--- AIM OF THE EXERCISE ---
Only the number is needed: the count of lines in the records with the word "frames".

Collection entries:

>>>>

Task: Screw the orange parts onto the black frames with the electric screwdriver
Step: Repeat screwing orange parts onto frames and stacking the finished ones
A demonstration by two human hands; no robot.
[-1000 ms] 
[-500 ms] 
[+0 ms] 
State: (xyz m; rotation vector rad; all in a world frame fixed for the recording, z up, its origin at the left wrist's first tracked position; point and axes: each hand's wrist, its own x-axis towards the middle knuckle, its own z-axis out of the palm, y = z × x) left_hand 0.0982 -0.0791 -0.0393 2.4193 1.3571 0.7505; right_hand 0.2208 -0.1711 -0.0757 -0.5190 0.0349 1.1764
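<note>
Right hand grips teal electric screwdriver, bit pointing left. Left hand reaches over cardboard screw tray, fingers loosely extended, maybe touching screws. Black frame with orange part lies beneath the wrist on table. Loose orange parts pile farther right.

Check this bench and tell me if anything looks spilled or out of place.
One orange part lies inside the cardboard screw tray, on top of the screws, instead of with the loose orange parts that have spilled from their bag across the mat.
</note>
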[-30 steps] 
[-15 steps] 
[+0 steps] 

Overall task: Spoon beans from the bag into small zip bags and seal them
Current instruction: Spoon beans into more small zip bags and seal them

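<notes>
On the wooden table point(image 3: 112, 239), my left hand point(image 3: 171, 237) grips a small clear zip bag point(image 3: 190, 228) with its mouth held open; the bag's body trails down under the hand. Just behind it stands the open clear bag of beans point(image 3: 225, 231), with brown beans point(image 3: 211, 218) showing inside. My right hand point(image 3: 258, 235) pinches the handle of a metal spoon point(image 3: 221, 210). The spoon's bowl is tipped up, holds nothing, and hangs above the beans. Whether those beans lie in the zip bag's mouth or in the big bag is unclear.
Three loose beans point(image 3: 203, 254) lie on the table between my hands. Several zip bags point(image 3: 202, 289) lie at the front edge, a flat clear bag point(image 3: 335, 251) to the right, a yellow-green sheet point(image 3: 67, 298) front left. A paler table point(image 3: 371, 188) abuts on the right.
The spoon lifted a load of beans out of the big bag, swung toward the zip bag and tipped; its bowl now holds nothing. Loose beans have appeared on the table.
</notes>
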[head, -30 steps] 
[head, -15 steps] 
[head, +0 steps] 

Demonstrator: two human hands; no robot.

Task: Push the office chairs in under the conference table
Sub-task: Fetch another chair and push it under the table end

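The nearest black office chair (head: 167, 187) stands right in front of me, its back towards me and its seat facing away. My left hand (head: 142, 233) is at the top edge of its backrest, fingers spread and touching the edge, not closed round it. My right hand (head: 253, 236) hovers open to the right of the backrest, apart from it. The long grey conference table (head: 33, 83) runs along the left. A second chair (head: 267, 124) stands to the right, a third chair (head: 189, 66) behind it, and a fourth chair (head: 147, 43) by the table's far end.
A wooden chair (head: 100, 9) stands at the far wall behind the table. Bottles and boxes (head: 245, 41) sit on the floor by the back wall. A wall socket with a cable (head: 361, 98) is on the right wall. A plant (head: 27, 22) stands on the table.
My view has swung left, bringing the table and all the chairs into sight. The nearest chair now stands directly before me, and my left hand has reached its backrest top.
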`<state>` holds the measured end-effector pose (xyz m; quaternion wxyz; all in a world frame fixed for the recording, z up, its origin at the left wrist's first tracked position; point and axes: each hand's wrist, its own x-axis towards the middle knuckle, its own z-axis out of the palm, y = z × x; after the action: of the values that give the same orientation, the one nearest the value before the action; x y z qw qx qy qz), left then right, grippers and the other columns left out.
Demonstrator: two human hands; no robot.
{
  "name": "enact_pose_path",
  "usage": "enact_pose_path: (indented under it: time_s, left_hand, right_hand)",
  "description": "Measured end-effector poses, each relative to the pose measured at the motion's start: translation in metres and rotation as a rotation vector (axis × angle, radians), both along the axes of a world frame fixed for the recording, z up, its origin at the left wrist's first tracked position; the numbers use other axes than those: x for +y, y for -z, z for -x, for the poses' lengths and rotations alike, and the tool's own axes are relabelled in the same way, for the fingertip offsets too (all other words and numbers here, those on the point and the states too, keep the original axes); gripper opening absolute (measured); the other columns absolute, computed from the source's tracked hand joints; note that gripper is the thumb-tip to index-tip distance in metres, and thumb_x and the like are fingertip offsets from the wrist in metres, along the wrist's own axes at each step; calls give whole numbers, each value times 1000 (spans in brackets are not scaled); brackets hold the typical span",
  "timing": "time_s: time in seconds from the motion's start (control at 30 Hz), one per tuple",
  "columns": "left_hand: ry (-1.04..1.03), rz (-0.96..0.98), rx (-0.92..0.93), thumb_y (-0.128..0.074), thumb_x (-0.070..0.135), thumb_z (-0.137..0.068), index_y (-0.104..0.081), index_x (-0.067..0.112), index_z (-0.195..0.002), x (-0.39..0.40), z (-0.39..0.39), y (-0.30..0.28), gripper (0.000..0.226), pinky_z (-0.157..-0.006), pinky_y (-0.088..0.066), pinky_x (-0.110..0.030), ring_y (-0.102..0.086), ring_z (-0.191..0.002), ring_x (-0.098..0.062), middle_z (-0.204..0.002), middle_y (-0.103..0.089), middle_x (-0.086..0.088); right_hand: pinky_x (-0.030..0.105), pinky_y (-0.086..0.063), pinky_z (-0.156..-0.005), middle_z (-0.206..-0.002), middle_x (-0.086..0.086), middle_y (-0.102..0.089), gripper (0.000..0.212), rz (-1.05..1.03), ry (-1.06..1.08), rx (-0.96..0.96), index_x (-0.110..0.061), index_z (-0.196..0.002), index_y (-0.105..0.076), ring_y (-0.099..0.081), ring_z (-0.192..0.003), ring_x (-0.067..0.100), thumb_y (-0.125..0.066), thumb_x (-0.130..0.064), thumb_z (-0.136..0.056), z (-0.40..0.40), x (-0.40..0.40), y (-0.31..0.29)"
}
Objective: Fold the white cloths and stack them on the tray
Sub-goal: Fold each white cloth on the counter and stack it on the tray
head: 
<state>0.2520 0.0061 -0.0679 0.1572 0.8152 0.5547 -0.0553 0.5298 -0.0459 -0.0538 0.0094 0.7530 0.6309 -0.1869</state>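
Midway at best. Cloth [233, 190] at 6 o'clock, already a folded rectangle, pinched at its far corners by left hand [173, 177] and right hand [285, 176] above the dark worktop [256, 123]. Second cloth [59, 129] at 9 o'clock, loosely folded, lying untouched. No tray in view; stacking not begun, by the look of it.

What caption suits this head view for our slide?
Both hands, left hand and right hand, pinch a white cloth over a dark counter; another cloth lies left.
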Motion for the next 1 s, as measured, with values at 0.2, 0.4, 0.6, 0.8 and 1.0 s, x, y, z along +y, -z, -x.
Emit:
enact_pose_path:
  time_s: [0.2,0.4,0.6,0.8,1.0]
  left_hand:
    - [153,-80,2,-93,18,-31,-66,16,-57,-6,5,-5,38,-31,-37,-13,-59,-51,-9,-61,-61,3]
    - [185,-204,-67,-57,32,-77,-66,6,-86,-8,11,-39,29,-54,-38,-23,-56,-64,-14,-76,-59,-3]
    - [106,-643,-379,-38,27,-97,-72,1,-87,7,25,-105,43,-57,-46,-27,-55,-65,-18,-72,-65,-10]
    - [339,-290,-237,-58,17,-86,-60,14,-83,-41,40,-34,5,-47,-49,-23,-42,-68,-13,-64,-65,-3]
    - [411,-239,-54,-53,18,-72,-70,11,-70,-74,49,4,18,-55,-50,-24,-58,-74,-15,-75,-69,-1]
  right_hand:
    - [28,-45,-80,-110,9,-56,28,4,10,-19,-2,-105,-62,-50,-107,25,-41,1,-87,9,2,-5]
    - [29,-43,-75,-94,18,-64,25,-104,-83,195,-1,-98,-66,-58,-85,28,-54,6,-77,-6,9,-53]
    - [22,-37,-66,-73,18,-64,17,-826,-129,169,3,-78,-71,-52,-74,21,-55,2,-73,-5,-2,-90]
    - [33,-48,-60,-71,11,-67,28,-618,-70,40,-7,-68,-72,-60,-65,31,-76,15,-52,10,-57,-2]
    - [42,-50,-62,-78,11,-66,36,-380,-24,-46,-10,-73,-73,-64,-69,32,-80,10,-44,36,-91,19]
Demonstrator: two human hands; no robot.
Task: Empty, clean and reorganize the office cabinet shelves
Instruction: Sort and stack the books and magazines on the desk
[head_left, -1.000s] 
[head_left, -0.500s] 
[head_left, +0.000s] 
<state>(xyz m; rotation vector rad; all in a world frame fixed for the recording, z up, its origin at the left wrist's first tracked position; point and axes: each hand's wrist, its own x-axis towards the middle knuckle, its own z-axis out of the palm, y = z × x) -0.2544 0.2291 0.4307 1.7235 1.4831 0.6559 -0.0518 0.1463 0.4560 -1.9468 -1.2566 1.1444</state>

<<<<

--- TASK RESPONSE ---
2